>>>

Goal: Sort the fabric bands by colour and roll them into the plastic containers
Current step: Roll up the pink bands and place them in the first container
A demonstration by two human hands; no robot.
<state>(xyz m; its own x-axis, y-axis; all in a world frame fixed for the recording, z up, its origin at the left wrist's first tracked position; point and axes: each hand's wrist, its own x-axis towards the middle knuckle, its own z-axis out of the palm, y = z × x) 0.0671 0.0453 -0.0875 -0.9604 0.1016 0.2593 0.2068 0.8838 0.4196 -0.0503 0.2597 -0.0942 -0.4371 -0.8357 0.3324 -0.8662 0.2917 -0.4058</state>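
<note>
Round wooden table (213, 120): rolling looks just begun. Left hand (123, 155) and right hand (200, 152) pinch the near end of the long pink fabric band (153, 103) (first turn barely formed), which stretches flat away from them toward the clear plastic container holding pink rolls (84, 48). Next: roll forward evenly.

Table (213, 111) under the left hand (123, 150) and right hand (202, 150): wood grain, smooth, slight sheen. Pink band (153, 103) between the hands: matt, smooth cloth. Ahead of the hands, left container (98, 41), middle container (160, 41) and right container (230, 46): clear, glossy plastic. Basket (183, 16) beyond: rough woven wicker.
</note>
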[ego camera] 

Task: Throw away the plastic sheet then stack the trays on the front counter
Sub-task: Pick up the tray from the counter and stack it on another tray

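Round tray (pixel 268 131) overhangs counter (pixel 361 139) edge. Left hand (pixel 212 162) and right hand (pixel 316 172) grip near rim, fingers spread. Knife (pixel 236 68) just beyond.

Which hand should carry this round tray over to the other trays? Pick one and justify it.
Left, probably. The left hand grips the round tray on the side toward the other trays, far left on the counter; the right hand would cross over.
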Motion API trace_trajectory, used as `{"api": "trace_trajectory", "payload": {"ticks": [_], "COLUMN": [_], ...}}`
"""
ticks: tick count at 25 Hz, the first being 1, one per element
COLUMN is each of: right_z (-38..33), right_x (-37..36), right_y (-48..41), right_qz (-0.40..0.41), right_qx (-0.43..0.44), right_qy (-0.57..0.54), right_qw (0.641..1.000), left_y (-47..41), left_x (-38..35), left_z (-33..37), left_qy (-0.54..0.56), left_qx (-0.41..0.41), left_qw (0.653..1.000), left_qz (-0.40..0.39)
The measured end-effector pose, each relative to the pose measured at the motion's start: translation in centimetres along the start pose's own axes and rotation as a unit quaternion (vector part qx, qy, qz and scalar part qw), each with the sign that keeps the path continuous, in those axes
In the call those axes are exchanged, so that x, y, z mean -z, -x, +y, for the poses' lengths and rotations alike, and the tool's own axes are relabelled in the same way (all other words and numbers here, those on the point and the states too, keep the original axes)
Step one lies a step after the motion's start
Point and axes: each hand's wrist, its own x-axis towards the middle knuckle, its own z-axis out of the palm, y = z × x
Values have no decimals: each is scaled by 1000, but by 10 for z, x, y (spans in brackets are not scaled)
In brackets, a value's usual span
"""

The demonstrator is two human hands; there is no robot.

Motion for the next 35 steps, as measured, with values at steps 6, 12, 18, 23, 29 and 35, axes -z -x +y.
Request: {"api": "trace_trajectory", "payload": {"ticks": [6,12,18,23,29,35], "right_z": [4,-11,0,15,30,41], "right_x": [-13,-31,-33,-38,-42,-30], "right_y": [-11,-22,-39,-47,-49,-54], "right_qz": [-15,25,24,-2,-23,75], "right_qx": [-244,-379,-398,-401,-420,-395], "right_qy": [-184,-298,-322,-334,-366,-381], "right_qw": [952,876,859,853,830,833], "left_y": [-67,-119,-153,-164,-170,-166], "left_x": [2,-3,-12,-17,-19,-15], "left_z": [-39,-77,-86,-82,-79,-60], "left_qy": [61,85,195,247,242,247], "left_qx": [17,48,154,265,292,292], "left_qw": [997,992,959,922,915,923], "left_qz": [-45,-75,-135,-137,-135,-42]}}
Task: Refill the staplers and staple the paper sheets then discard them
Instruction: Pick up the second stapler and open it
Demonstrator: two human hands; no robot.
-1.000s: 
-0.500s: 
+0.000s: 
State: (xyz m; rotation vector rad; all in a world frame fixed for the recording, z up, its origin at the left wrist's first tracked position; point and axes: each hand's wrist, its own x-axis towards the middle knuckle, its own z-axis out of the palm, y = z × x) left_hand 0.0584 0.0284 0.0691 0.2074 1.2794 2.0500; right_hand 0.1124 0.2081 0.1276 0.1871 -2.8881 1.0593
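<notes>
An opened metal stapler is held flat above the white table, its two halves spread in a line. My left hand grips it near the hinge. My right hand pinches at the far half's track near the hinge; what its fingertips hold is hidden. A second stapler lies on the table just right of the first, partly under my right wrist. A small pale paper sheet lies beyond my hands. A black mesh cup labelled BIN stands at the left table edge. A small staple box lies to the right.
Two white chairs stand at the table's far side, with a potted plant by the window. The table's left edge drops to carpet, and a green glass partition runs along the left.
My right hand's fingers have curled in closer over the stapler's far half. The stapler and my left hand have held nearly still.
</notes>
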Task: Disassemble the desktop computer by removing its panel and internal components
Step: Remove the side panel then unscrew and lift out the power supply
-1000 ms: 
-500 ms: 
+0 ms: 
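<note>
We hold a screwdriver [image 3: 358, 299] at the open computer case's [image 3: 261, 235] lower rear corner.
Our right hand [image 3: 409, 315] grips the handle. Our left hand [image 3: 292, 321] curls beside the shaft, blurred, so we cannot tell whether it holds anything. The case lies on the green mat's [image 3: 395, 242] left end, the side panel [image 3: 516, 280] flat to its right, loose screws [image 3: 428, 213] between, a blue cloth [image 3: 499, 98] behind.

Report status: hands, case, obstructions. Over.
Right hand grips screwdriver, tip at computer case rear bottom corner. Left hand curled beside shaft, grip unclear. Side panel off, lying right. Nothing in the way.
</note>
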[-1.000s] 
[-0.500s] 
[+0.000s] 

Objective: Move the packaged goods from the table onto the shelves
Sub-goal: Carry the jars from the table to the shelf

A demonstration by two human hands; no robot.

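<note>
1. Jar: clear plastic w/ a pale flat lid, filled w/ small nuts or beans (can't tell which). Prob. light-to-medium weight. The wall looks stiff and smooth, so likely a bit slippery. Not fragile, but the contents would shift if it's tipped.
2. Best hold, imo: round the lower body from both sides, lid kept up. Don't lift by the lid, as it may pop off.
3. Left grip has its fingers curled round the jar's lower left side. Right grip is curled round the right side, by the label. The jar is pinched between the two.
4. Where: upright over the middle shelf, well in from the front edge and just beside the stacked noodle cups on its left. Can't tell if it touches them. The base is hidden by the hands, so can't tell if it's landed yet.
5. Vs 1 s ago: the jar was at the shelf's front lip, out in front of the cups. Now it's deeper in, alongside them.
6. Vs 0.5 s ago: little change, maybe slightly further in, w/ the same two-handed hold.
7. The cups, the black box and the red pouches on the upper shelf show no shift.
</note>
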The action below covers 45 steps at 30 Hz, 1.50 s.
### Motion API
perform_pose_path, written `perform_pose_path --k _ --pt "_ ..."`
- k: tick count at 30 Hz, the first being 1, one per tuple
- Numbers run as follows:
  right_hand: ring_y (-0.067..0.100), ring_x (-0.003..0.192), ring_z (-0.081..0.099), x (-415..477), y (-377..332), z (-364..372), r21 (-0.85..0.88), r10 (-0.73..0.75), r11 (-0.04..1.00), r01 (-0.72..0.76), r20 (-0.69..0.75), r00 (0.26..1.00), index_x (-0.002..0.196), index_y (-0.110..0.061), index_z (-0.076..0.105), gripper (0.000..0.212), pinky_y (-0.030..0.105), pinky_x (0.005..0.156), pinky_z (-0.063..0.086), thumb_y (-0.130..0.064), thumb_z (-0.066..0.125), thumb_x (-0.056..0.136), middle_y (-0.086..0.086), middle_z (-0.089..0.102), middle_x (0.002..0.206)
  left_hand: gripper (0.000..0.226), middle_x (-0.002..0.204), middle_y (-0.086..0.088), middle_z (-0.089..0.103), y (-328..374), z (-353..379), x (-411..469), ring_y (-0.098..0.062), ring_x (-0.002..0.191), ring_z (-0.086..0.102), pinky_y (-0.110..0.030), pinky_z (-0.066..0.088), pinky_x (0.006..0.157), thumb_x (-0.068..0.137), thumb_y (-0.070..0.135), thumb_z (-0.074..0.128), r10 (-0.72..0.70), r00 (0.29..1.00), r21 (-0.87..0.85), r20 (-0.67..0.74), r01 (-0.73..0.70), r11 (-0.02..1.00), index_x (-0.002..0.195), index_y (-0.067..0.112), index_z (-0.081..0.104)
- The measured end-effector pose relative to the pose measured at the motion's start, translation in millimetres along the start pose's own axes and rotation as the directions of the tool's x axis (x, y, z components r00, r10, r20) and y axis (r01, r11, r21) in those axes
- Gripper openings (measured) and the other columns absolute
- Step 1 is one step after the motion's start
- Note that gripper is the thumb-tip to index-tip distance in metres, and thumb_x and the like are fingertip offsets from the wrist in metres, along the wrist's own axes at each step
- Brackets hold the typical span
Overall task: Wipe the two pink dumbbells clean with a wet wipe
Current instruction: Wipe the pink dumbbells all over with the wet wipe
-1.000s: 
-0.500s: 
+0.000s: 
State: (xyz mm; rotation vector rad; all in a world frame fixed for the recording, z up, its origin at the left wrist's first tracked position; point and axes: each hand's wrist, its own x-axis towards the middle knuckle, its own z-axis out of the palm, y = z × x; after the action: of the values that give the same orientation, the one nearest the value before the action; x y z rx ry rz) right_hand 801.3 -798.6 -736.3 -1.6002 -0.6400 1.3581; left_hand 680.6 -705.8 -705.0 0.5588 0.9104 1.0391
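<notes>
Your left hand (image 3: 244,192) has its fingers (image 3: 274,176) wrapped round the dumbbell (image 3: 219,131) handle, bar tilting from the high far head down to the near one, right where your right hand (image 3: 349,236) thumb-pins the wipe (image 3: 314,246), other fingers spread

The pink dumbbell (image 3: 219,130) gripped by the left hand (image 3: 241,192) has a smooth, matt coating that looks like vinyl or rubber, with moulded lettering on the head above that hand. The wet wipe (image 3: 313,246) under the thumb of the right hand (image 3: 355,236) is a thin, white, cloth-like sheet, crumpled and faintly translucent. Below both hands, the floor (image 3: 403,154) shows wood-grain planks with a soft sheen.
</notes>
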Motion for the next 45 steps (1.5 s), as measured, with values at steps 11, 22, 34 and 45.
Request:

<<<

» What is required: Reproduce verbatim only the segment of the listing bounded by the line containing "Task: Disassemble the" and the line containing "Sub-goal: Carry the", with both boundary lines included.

» Solution:
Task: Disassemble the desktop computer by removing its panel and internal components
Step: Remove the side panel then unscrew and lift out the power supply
-1000 ms: 
-500 ms: 
+0 ms: 
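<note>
We hold a screwdriver [image 3: 358, 299] at the open computer case's [image 3: 261, 235] lower rear corner.
Our right hand [image 3: 409, 315] grips the handle. Our left hand [image 3: 292, 321] curls beside the shaft, blurred, so we cannot tell whether it holds anything. The case lies on the green mat's [image 3: 395, 242] left end, the side panel [image 3: 516, 280] flat to its right, loose screws [image 3: 428, 213] between, a blue cloth [image 3: 499, 98] behind.

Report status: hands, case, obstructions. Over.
Right hand grips screwdriver, tip at computer case rear bottom corner. Left hand curled beside shaft, grip unclear. Side panel off, lying right. Nothing in the way.
</note>
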[-1.000s] 
[-0.500s] 
[+0.000s] 

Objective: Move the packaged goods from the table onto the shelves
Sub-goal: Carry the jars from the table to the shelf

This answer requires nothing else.